Work order — The records below are to be copied exactly, with every picture left out.

Provided records —
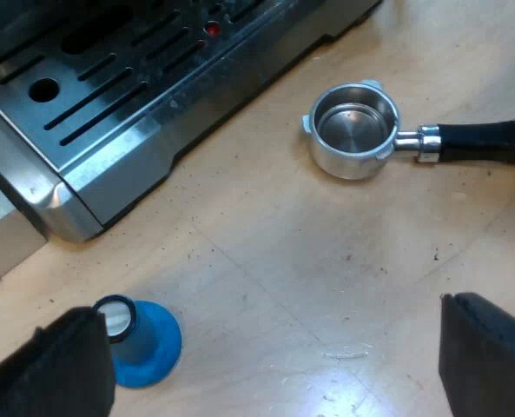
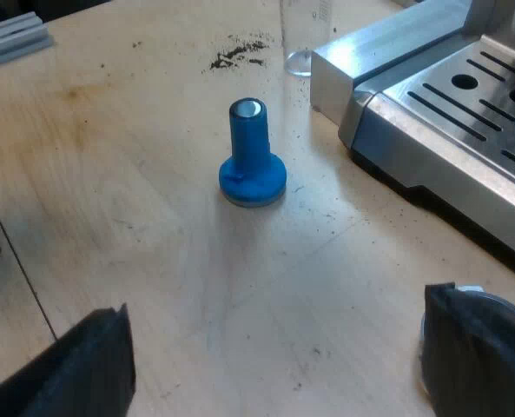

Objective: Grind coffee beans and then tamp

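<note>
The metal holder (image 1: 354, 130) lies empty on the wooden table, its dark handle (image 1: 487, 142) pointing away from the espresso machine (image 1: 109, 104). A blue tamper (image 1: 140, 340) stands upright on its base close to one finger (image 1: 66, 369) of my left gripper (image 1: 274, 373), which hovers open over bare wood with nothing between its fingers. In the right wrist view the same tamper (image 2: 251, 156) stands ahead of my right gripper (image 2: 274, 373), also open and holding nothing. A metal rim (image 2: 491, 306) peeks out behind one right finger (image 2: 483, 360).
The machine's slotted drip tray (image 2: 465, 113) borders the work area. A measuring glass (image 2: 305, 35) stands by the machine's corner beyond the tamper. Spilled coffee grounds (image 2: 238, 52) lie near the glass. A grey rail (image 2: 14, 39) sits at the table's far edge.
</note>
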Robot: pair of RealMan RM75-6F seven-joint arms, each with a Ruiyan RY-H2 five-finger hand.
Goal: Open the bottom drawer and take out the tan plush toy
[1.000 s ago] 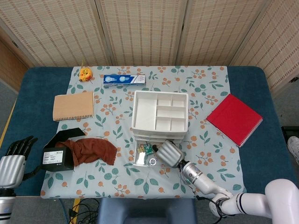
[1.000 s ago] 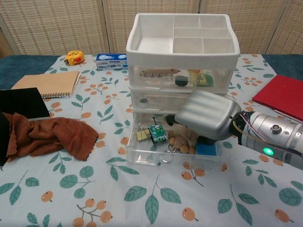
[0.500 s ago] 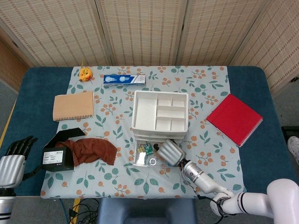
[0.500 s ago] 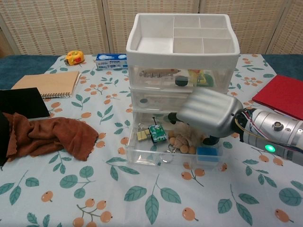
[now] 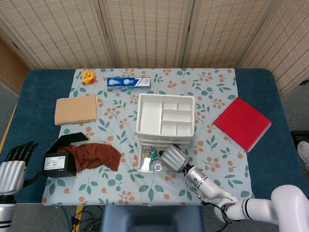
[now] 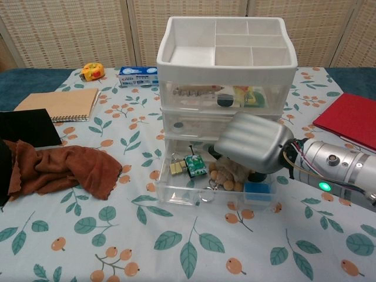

Written response —
Objective: Grind coffee beans and then tamp

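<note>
The metal holder (image 1: 354, 130) lies empty on the wooden table, its dark handle (image 1: 487, 142) pointing away from the espresso machine (image 1: 109, 104). A blue tamper (image 1: 140, 340) stands upright on its base close to one finger (image 1: 66, 369) of my left gripper (image 1: 274, 373), which hovers open over bare wood with nothing between its fingers. In the right wrist view the same tamper (image 2: 251, 156) stands ahead of my right gripper (image 2: 274, 373), also open and holding nothing. A metal rim (image 2: 491, 306) peeks out behind one right finger (image 2: 483, 360).
The machine's slotted drip tray (image 2: 465, 113) borders the work area. A measuring glass (image 2: 305, 35) stands by the machine's corner beyond the tamper. Spilled coffee grounds (image 2: 238, 52) lie near the glass. A grey rail (image 2: 14, 39) sits at the table's far edge.
</note>
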Robot: pair of RealMan RM75-6F seven-joint arms, each with a Ruiyan RY-H2 five-finger hand.
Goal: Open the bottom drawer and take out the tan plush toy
[1.000 s ago] 
[1.000 s ago] 
[0.500 s ago] 
[0.500 s ago] 
[now] 
[now] 

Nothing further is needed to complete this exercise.